As shown in the relevant Acts and subordinate statutes, the taxable and tax rate of the special consumption tax and education tax are specified in the Acts and subordinate statutes, and they are not delegated to the Enforcement Decree or the Enforcement Rule, etc., so in principle, entertainment taverns under the Special Consumption Tax Act are all subject to taxation. Furthermore, since the Special Consumption Tax Act provides that the taxpayer should report and pay it by himself, the operator of all entertainment taverns including the Plaintiff is obligated to report and

The plan for the normal taxation of this case was established and implemented in accordance with the basic policy that gradually expands the imposition and collection of special consumption tax from a business establishment larger than a certain size to a business establishment which is smaller than a certain size prior to the imposition of special consumption tax on entertainment taverns en bloc. The purport of the plan is as seen above that the purpose of the plan is not to impose an unconditional special consumption tax on entertainment taverns less than 40 square meters located in the area, and it cannot be said that such an unconditional non-taxable practice has been formed. Thus, the defendant's disposition of this case does not deviate from the standard for the interpretation of tax law, such as respect for taxation practice.

3. Conclusion

Therefore, the plaintiff's claim of this case is dismissed as it is without merit.

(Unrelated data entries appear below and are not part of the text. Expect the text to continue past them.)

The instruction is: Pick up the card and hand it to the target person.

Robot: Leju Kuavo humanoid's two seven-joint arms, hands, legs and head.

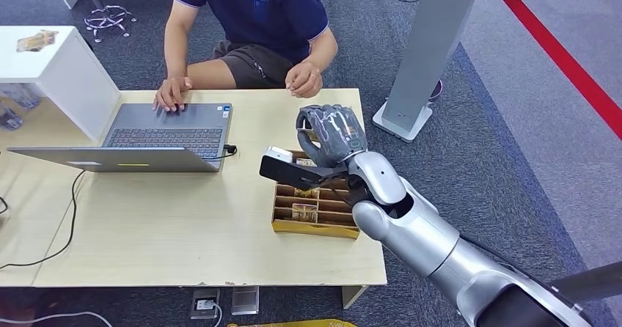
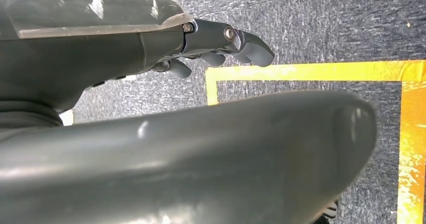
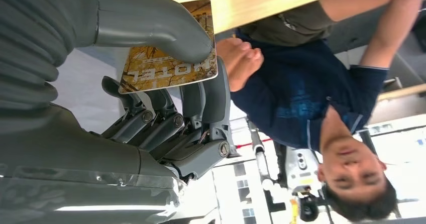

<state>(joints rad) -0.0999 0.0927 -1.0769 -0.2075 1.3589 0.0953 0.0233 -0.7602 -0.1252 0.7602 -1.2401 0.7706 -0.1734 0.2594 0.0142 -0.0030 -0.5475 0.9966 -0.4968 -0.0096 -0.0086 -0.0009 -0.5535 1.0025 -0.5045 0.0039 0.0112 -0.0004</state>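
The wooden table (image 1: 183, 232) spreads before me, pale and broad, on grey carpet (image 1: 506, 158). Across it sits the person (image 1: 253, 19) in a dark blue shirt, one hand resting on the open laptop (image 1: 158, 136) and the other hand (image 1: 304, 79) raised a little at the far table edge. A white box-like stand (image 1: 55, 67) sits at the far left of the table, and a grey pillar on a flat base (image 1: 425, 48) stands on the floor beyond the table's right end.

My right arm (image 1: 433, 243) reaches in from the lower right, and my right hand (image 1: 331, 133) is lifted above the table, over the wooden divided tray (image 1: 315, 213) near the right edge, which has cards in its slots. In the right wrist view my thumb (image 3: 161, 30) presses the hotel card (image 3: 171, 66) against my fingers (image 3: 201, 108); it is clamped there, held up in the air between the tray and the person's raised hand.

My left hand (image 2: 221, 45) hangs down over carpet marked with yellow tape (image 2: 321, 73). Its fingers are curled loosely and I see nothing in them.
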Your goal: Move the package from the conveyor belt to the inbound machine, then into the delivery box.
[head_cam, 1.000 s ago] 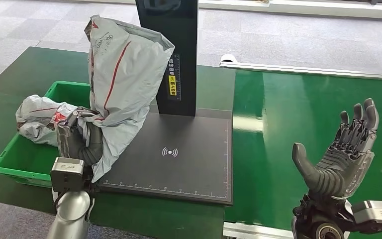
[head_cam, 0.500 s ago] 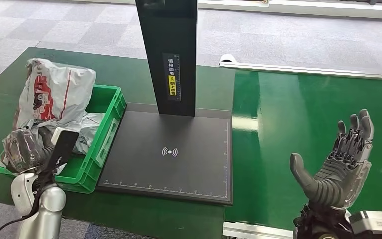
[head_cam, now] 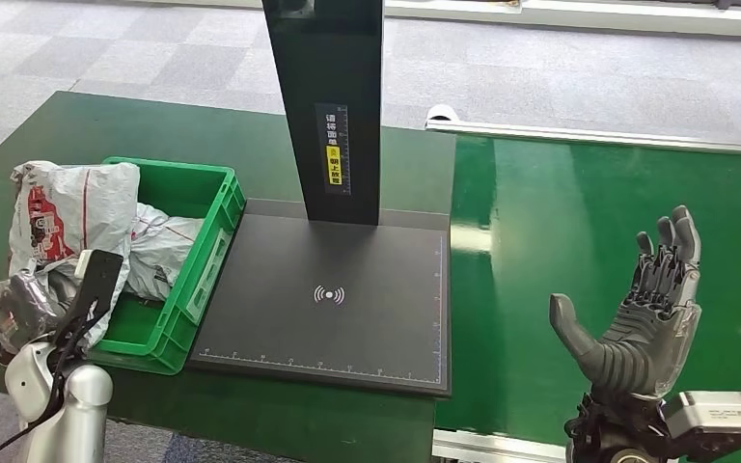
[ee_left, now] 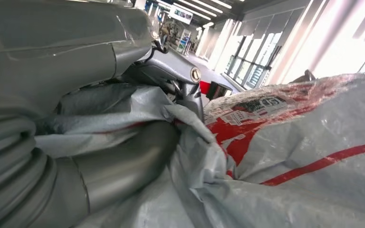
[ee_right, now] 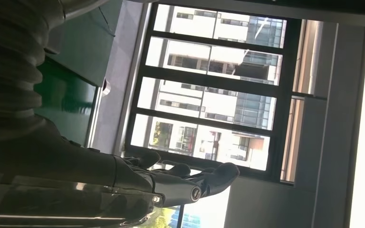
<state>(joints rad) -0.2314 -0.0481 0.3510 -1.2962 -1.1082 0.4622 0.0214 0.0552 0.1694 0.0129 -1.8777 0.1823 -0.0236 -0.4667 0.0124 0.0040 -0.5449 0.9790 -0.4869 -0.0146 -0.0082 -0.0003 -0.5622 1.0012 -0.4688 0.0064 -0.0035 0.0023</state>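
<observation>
The left hand (head_cam: pixel 21 301) grips the crumpled grey plastic package (head_cam: pixel 68 212) at the green plastic crate's (head_cam: pixel 198 260) outer edge; the right hand (head_cam: pixel 642 318) is released, fingers spread.

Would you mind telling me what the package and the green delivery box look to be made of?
The package looks like thin grey plastic film, a soft mailer bag: it crumples, creases and shines slightly, with red print. The left hand grips its lower end. The delivery box looks like rigid moulded plastic, glossy green, with a thick rim and ribbed wall.
</observation>
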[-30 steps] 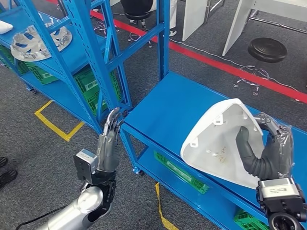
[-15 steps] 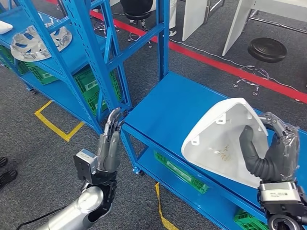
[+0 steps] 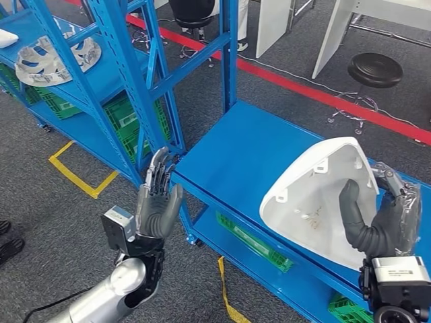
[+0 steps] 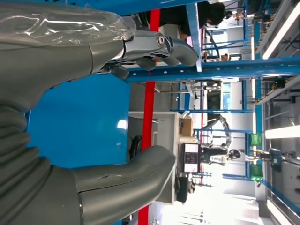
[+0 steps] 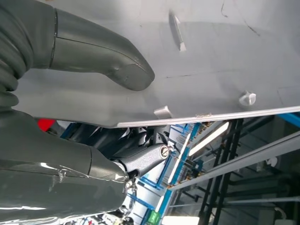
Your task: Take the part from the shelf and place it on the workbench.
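- Right now my right hand [image 3: 387,222] grips the white part [image 3: 318,195], a broad curved shell with small mounting tabs along its rim; my thumb presses into its hollow inner face and my fingers wrap behind its far edge.
- Held this way, the part sits tilted over the blue workbench [image 3: 239,155], its hollow side facing me and slightly up, its lower edge close to the bench's near edge; whether it touches the bench I cannot tell.
- Its long axis runs roughly from lower left to upper right in the head view, with the narrower rounded end toward the left.
- I judge this to be the placing step: the part is over the bench but not yet let go.
- Next I would need to lower it until it lies steady, then loosen my grip without tipping it off the near edge.
- My left hand [image 3: 156,202] is raised beside the bench corner, fingers spread, holding nothing.
- Beyond it stands the blue shelf [image 3: 127,74].
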`<state>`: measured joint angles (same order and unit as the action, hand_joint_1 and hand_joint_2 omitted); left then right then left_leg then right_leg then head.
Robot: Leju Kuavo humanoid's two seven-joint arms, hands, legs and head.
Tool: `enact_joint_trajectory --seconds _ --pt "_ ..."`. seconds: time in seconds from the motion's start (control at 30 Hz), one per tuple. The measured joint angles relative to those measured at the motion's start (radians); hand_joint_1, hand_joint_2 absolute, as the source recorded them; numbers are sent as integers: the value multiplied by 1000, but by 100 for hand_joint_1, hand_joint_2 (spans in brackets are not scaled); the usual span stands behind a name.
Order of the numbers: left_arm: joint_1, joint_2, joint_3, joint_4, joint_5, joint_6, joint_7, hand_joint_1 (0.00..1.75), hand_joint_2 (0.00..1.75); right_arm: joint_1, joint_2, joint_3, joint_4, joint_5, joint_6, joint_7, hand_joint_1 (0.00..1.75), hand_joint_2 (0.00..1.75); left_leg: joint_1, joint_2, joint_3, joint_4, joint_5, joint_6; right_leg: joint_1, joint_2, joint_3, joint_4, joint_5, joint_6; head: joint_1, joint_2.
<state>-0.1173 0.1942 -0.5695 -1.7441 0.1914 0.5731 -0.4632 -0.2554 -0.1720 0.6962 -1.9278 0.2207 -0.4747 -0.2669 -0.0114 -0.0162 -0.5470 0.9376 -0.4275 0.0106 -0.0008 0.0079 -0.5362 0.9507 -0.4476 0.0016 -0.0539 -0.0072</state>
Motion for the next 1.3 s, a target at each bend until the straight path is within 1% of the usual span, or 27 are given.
enact_joint_trajectory --seconds 0.2,0.27,0.3,0.33,0.4,0.43,0.47,0.5,0.53,0.57,0.6,0.63,0.67,0.73,0.8,0.83,0.87,0.9,0.93,0.97,1.0,1.03,1.1,1.17,1.23,1.27,1.3 --pt "-11 1 -3 0 -5 21 5 0 175 1 -1 18 2 17 -10 5 175 175 -3 0 -2 3 -4 10 -1 -1 2 -4 0 6 0 0" --pt "-15 1 -3 0 -5 25 5 0 175 0 -2 23 2 16 -10 7 175 175 5 -2 9 -15 3 13 0 -2 -3 7 -10 12 1 0" --pt "-18 1 -4 0 -4 26 5 0 175 -2 -4 24 2 16 -10 8 175 175 10 -3 15 -24 7 16 0 -3 -15 35 -28 17 3 0" --pt "-20 1 -4 0 -4 26 5 0 175 -2 -6 26 2 15 -10 10 175 175 14 -5 21 -31 10 17 -2 -3 -39 86 -55 21 5 0" --pt "-22 1 -7 0 -1 23 5 0 175 -2 -9 30 2 16 -10 17 175 175 16 -13 23 -32 9 18 -9 -3 -106 224 -112 31 9 0" --pt "-22 0 -9 1 1 21 5 0 175 -1 -9 33 2 17 -10 21 175 175 18 -19 23 -32 8 17 -14 -3 -132 272 -122 36 9 0" --pt "-22 0 -11 1 2 18 5 0 175 0 -10 35 2 18 -11 23 175 175 21 -28 24 -31 6 14 -20 -3 -141 283 -112 41 9 0" --pt "-22 0 -12 2 3 15 5 0 175 0 -11 37 2 18 -11 25 175 175 25 -38 27 -29 3 9 -26 -2 -130 252 -83 46 9 0" --pt "-23 0 -13 2 4 14 5 0 175 0 -12 39 2 18 -11 26 175 175 30 -49 29 -24 -2 2 -32 5 -102 187 -42 52 9 0" --pt "-24 0 -13 2 4 13 5 0 175 0 -14 41 3 18 -11 27 175 175 34 -60 29 -18 -8 -7 -39 26 -71 121 -13 60 11 0" --pt "-26 0 -14 3 4 13 6 0 175 0 -16 43 3 18 -11 27 175 175 36 -71 25 -8 -13 -16 -44 48 -42 63 4 63 13 0" --pt "-28 0 -14 3 4 13 6 0 175 1 -17 45 4 18 -11 28 175 175 39 -82 18 -1 -15 -25 -46 66 -25 31 8 62 14 0" --pt "-30 0 -15 3 4 12 6 0 175 1 -18 46 4 18 -11 29 175 175 41 -91 10 3 -15 -32 -44 76 -19 25 -1 58 14 0" --pt "-30 0 -18 4 5 11 6 0 175 1 -19 48 4 18 -11 29 175 175 47 -107 1 4 -12 -46 -37 58 -17 25 -3 39 11 0" --pt "-33 1 -19 4 7 8 4 0 175 -2 -20 49 4 16 -7 24 175 175 45 -71 -22 46 -32 -54 -36 32 -12 22 -4 22 2 0" --pt "-37 1 -20 4 7 7 4 0 175 -2 -20 50 4 16 -5 22 175 175 42 -43 -51 98 -55 -55 -35 19 -9 21 -5 15 -4 0" --pt "-40 1 -20 4 8 5 3 0 175 -2 -20 50 5 16 -2 20 175 175 39 -14 -90 169 -81 -54 -30 5 -8 20 -7 11 -10 0" --pt "-42 1 -20 5 8 5 2 0 175 -2 -20 52 5 16 -1 18 175 175 38 -2 -133 242 -105 -52 -25 -10 -8 20 -9 6 -14 0" --pt "-42 1 -21 5 9 4 2 0 175 -2 -20 53 5 16 1 18 175 175 37 3 -168 295 -117 -48 -19 -24 -7 20 -11 2 -16 0" --pt "-41 1 -21 6 10 4 2 0 175 -2 -20 55 5 16 2 17 175 175 34 6 -185 315 -111 -42 -14 -38 -6 20 -13 -1 -17 0" --pt "-41 1 -21 7 11 4 1 0 175 -2 -20 56 5 16 3 16 175 175 29 8 -181 294 -87 -34 -10 -51 -3 20 -16 -5 -19 0" --pt "-42 1 -21 7 12 4 1 0 175 -3 -20 57 5 15 4 16 175 175 21 15 -157 238 -51 -23 -6 -64 1 20 -18 -7 -20 0" --pt "-44 2 -21 7 13 5 1 0 175 -6 -20 60 5 13 8 15 175 175 -5 64 -88 95 9 3 0 -86 8 20 -24 -9 -20 0" --pt "-47 3 -21 6 11 6 1 0 175 -8 -20 62 5 11 13 15 175 175 -25 99 -54 23 25 19 5 -108 13 19 -31 -4 -20 0" --pt "-47 4 -21 5 10 7 1 0 175 -9 -20 64 5 10 17 15 175 175 -25 79 -51 11 27 21 8 -134 18 16 -36 3 -19 0" --pt "-46 5 -21 4 10 8 0 0 175 -11 -20 65 4 10 17 15 175 175 -21 65 -47 4 30 22 7 -128 17 20 -43 7 -18 0" --pt "-46 6 -21 4 9 8 0 0 175 -13 -21 66 4 10 17 15 175 175 -16 52 -42 -2 33 23 6 -107 10 41 -59 11 -17 0"
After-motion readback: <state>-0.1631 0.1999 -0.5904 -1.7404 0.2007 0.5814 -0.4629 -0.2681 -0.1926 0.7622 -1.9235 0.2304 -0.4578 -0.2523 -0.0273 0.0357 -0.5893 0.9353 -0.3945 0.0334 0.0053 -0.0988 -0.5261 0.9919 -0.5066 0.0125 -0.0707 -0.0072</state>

Daejeon High Court 2007Nu1994 ( December 27, 2007)

Text

1. The plaintiff's appeal is dismissed.

2. The costs of appeal shall be borne by the Plaintiff.

Purport of claim and appeal

The judgment of the first instance shall be revoked. The defendant's rejection of each claim for correction of KRW 11,717,702 in total and KRW 3,515,304 in total and KRW 7,895,816 in total and KRW 2,368,737 in total and KRW 2,37 in total and KRW 3,515,304 in total and KRW 3,515,304 in total and KRW 2,368,737 in each education tax on entertainment tavern from January to December 12, 2004 for the plaintiff on November 9, 2005.

Reasons

1. The reasoning for this court's explanation is as follows: Article 2 (1) 11 of the Enforcement Decree of the Special Consumption Tax Act is the same as the judgment of the first instance except for the dismissal as follows. Thus, it shall be accepted as it is in accordance with Article 8 (2) of the Administrative Litigation Act, Article 420 of the Civil Procedure Act.

〝특별소비세법 시행령(2007. 2. 28. 대통령령 제19895호로 개정되기전의 것)

Article 2 (Definitions)

(1) The definitions of terms used in the Act or this Decree shall be as follows:

11. "유흥음식요금"이라 함은 음식료·연주료 기타 명목 여하에 불구하고 과세유흥장소의 경영자가 유흥음식행위를 하는 자로부터 영수하는 금액을 말한다. 다만, 그 영수하는 금액 중 종업원(자유직업소득자를 포함한다)의 봉사료가 포함되어 있는 경우에 「부가가치세법」의 규정에 의한 세금계산서·영수증·신용카드매출전표 또는 직불카드영수증에 이를 구분하여 기재한 때에는 그 봉사료는 유흥음식요금에 포함하지 아니하되, 과세유흥장소의 경영자가 그 봉사료를 자기의 수입금액에 계상하는 경우에는 이를 포함하는 것으로 한다.〞

2. If so, the judgment of the first instance is just, and the plaintiff's appeal is dismissed as it is without merit.